Why does everyone seem to be an "expert" in nutrition?

 

When I was attending Gary Taubes’s lecture at Tufts University, there was a fair amount of “audience participation.” I mean this somewhat facetiously because I was practically the only individual taking part.

Taubes, an investigative science journalist, would present a slide and a quote by someone in the field of nutrition and he would ask the audience of predominately nutritional science students and professors to raise their hands if anyone had heard of the quoted person.

“Who here has heard of Louis Newburgh?” Crickets. I would sheepishly raise my hand.

A few slides would go by. “Anyone familiar with Carl von Noorden?” Hay bale drifts through the room. My hand goes up. "You don't count; you read my book," quipped Taubes. Fair enough.

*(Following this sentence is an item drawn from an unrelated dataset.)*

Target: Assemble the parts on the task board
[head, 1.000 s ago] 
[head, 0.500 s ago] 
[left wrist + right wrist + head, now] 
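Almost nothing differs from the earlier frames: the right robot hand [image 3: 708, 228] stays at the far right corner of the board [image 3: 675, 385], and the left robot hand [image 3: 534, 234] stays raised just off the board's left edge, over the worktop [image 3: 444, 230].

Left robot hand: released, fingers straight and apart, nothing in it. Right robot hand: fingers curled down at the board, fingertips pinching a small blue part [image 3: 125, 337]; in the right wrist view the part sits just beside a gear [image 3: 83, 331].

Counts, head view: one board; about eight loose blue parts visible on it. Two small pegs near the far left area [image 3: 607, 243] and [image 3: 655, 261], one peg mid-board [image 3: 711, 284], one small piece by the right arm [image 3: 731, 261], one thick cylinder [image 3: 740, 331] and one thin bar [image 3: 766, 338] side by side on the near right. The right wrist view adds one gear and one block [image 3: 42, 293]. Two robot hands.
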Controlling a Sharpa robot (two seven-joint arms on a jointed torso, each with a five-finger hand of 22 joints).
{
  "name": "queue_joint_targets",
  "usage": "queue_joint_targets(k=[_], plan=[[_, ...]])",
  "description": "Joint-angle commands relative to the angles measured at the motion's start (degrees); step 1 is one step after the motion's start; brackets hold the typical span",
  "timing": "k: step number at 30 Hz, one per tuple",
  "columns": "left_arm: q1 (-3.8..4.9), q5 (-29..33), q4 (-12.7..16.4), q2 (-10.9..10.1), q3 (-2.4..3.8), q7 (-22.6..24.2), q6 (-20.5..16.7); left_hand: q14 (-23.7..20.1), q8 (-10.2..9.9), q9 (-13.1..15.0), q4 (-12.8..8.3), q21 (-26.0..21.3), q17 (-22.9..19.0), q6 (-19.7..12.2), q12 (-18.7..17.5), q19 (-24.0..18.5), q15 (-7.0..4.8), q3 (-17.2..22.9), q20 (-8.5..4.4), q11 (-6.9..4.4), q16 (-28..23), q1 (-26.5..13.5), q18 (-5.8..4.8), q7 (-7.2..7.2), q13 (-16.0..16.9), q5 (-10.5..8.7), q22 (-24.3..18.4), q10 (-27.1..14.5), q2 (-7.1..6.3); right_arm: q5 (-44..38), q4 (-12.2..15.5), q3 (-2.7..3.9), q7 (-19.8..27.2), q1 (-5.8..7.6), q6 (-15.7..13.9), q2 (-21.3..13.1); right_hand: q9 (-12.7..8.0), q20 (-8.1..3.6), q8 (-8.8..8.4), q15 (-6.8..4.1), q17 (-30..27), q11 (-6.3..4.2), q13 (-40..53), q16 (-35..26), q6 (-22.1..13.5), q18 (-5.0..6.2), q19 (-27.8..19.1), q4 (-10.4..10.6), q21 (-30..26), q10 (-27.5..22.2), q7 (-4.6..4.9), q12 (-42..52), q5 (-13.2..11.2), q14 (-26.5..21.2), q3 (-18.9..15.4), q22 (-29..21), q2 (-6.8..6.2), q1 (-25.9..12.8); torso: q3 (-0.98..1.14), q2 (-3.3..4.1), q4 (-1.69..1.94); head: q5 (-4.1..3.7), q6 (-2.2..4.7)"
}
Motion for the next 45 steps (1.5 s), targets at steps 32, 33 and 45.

But I think there’s an important lesson in this.

I have been taking a distance (read: online) clinical nutrition course in which there is a great deal of discussion on the message boards. Each week, a group of two or three students post a question related to the week’s course topic. Gestational diabetes, carbohydrates and diabetes, metabolic syndrome, childhood obesity, bariatric surgery, saturated fats, and so on. And virtually every week, my opinion runs counter to at least 90% of the students.

Seemingly, it should be relatively easy to dismiss the lunatic with the tinfoil hat (it's comfortable, okay?) as a charlatan, but something odd happens en route. I’m the one presenting the science, the history of nutrition, and the observations that refute the claims of the vast majority. This goes off like a fart in church. Everything popular is wrong? Maybe.

Some people in the class are somewhat supportive, but most, at best, are condescendingly back-patting and thanking me, in their best Dr. Oz impression, for “kicking the tires.” This is what Oz said to Taubes during his appearance. In hindsight, Taubes said that he should have responded: ‘well, Dr. Oz, I'm not sure kicking the tires makes a damn bit of difference after you've totaled the car,’ (his other shelved rebuttal allegedly was ‘the jerk store called, and they’re running out of you’) though he also conceded that this would have been edited out, along with his explanation of the complications of cholesterol, and why he declined having a cholesterol test if they weren’t going to do a comprehensive panel, like the one he ended up getting.

Others in the class claim that I’m introducing “a totally new science” to health and nutrition and that I should start my own special field. Go home and get your shinebox, Bob.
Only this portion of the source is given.